But publishers and manufacturers have to understand that I'm not going to pay full price for a library that slams shut every time my wife takes a book off the book shelf. Or a library that disappears every time I leave a reader in the pocket in front of my airplane seat. Or that makes me worried every time my hard disk goes out. Or that I can't buy for half price at a used ebook store. Or sell for some money once I've finished reading it. Or check out at the library if I just want some quick information. Or give away when I'm done reading it. Or can't return if someone buys me a book I already have.

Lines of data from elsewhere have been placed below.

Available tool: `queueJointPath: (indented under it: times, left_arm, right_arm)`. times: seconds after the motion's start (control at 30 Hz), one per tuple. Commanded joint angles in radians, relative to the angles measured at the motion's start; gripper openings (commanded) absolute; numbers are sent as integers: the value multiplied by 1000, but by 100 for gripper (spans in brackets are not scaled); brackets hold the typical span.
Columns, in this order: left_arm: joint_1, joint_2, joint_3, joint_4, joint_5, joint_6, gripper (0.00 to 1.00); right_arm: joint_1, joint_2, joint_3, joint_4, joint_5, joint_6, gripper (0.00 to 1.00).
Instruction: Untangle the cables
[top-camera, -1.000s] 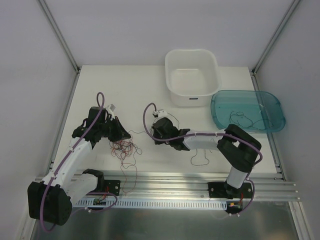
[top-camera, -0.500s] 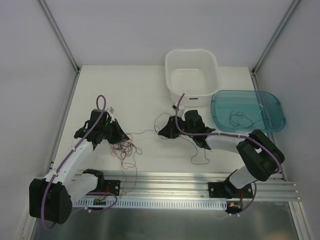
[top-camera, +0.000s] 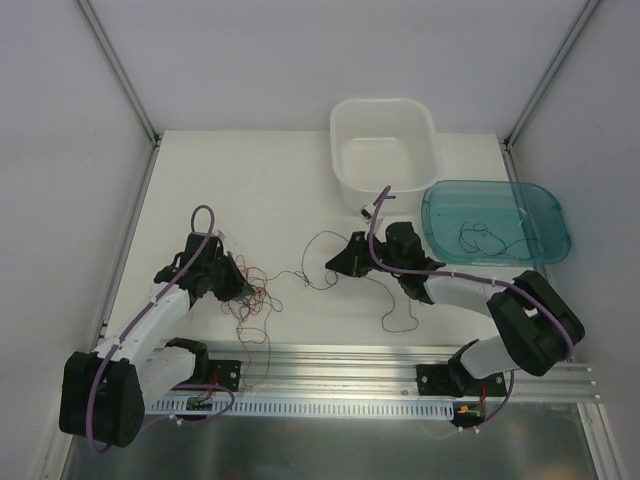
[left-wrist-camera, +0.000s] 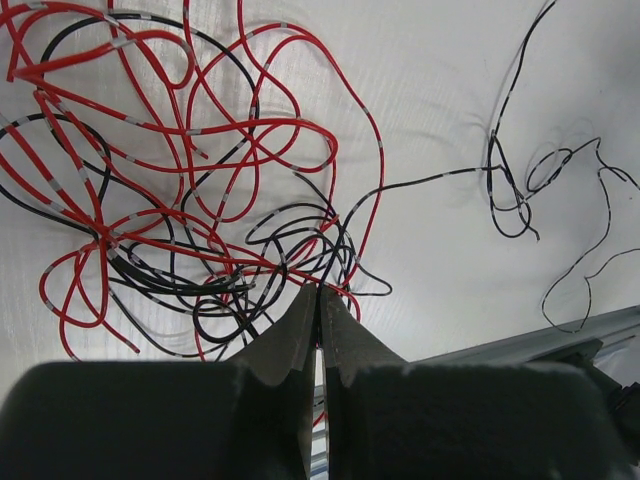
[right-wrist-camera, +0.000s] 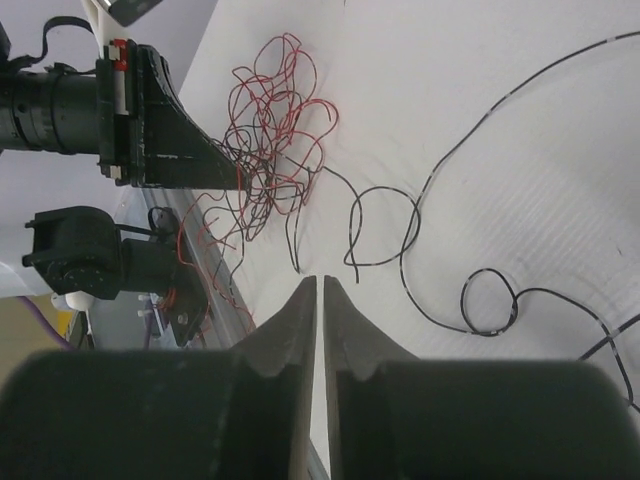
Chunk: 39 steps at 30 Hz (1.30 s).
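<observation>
White tabletop (top-camera: 240, 190) bears the cables (left-wrist-camera: 105, 240), tangled against the pressed-together left gripper (left-wrist-camera: 320, 292), apart from the closed right gripper (right-wrist-camera: 320, 284).

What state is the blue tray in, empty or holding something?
Holding something: in the top view a thin black cable lies curled inside the blue tray. Nothing else shows in it.

Cables (top-camera: 250, 297): hair-thin red and black wires, lying flat.
Tangle (left-wrist-camera: 105, 240): red and black loops loosely knotted together, at the left.
Black strand (left-wrist-camera: 493, 170): curly, stretched rightward out of the tangle.
Black loop (top-camera: 385, 315): lay apart, farther right.
</observation>
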Motion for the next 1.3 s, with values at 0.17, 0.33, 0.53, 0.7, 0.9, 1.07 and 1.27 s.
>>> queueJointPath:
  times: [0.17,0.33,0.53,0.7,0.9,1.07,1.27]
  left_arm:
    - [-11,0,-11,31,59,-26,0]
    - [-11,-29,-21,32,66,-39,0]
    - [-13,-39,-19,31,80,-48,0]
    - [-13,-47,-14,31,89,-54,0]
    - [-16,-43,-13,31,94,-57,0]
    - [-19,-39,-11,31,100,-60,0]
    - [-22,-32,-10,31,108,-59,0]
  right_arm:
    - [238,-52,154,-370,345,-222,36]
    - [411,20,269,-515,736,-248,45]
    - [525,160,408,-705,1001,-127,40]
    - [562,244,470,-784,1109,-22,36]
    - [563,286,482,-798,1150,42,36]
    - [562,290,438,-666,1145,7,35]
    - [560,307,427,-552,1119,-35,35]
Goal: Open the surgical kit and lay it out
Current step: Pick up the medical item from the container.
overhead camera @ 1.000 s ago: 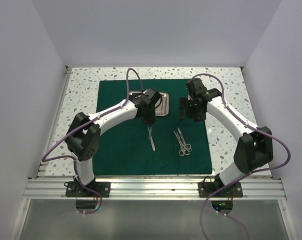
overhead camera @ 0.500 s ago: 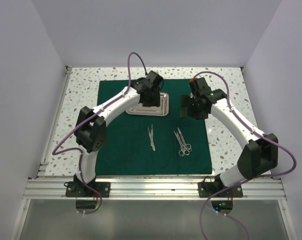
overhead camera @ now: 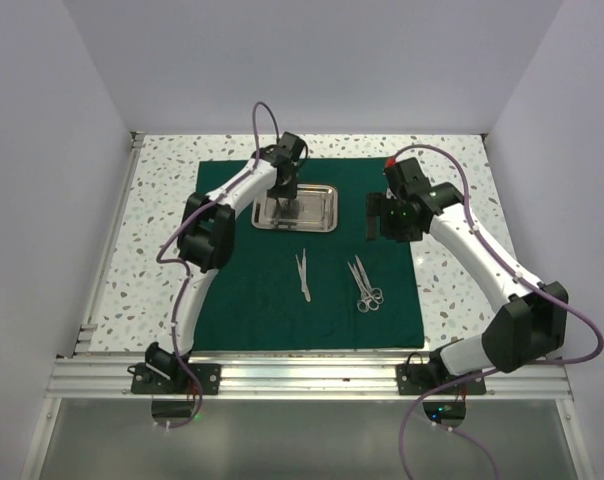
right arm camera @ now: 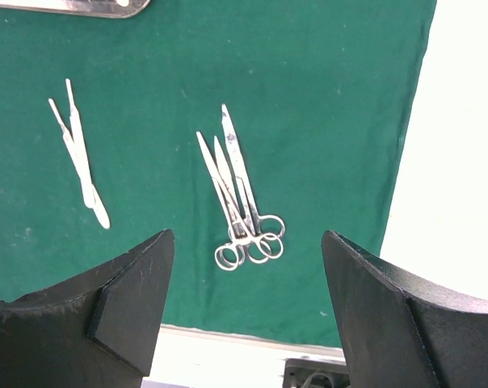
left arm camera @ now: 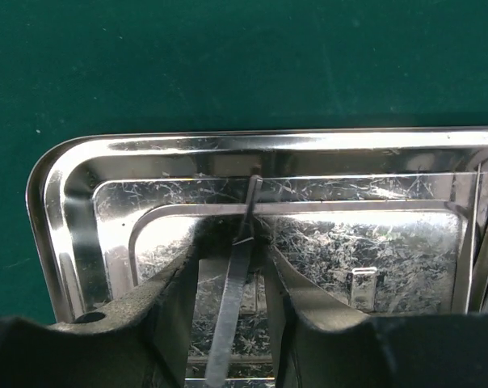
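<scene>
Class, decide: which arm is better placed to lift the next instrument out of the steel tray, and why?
Left. The left gripper sits over the tray, its fingers straddling a slim instrument. The right gripper hangs open over the cloth, apart from the tray.

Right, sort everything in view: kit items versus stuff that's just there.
Job: green drape; steel tray; slim instrument in it; forceps; ring-handled instruments.
Just there: speckled tabletop; aluminium rail; purple cables.
</scene>
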Tool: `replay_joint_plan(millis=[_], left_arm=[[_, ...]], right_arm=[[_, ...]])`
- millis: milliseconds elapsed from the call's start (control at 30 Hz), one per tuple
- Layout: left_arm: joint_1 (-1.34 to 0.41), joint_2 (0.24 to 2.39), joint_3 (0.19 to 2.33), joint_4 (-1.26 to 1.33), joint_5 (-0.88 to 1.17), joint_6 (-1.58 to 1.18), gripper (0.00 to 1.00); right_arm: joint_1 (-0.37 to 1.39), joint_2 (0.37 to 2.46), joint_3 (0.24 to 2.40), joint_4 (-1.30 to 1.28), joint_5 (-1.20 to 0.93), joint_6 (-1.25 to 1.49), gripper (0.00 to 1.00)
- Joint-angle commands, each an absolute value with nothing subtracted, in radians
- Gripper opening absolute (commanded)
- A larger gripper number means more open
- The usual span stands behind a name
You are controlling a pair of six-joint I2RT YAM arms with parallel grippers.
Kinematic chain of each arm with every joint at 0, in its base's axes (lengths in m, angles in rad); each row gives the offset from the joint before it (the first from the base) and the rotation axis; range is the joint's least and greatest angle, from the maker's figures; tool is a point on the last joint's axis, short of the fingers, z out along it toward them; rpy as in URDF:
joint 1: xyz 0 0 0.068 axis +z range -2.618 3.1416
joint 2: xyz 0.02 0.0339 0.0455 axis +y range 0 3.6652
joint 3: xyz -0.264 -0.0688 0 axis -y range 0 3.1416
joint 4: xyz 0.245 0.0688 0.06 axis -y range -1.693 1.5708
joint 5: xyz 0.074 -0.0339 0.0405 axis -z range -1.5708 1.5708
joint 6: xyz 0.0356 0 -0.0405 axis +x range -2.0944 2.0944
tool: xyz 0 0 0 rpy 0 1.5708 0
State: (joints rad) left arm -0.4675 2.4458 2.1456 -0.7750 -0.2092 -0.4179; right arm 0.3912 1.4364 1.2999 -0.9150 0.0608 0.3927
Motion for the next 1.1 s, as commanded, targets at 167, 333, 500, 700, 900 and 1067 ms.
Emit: replay_joint_plan(millis=[167, 333, 500, 700, 900, 1067], left_arm=[[-0.465, 2.496, 2.172, -0.813, -0.299, -0.344, 0.41], [-0.440, 2.539, 2.167, -0.821, -0.314, -0.321, 0.39], [-0.413, 2.574, 2.190, -0.810, -0.282, -0.318, 0.34], [-0.408, 2.609, 2.206, -0.793, -0.215, -0.321, 0.20], [-0.408, 2.626, 2.200, -0.798, -0.163, -0.331, 0.09], [-0.410, 2.626, 2.191, -0.796, -0.140, -0.339, 0.00]], right_arm=[[0.388, 1.427, 1.308, -0.937, 0.081, 0.405, 0.78], [0.388, 1.450, 1.316, -0.936, 0.084, 0.408, 0.78], [0.388, 1.460, 1.322, -0.936, 0.086, 0.408, 0.78], [0.387, 1.480, 1.331, -0.937, 0.089, 0.405, 0.78], [0.388, 1.503, 1.345, -0.940, 0.094, 0.402, 0.78], [0.387, 1.522, 1.354, -0.936, 0.091, 0.402, 0.78]])
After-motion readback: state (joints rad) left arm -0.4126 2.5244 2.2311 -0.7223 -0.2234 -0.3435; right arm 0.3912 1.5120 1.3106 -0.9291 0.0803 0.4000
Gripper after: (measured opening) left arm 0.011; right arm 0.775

Paper books are just so much cheaper when you consider how many times they can change hands for free. Let's take a popular best seller like "State of Denial" that really rakes in the cash for publishers. The book retails for $29.95. Joe Blow buys the thing for $16.50 new at Costco or Amazon. He reads it and gives it to his Dad for his birthday. Dad never reads it, but appreciates the gift. He sells it at Half-Price Books. Jane Doe picks it up for $10, reads it and loans it to her mom who reads the first chapter before getting bored and returning it to Jane. Jane then donates it to the school library where it is read one more time in the next decade. That's five reads for $16.50. During that time it has served two people with information, one as a gift, one as a curiosity, and another as a source for the two page paper he has to turn in for High School History on Monday. Out of these five people, only one of them was willing to pay the publisher. But the publisher still made a killing.

An e-book, on the other hand - I buy the book for 75% of the discounted price ($12). I either can't get into eink as I thought I would, I don't like the book (and can't figure out how to give it away), I loose my e-reader or my hard disk fails (and I can't stand figuring out how to reconfigure my windows and/or online profile and/or e-reader profile to reauthorize my book [or deauthorize the second reader my wife bought but never uses]), or the company selling the book looses the format war and stops manufacturing replacement parts after five years. Multiply $12 by the 50 or so books I've purchased in the last year and that's allot ($600). I don't read 50 books a year. But they are always there waiting their turn.

That's my pre-buyer's remorse syndrome keeping me from taking the plunge into e-books.

Jonathan

jlong7
12-21-2006, 08:41 PM
The reason e-books never caught on with the Amazon crowd is that you can't print the things and no one wants to read an entire book (anything you can't finish in one sitting) on a computer screen.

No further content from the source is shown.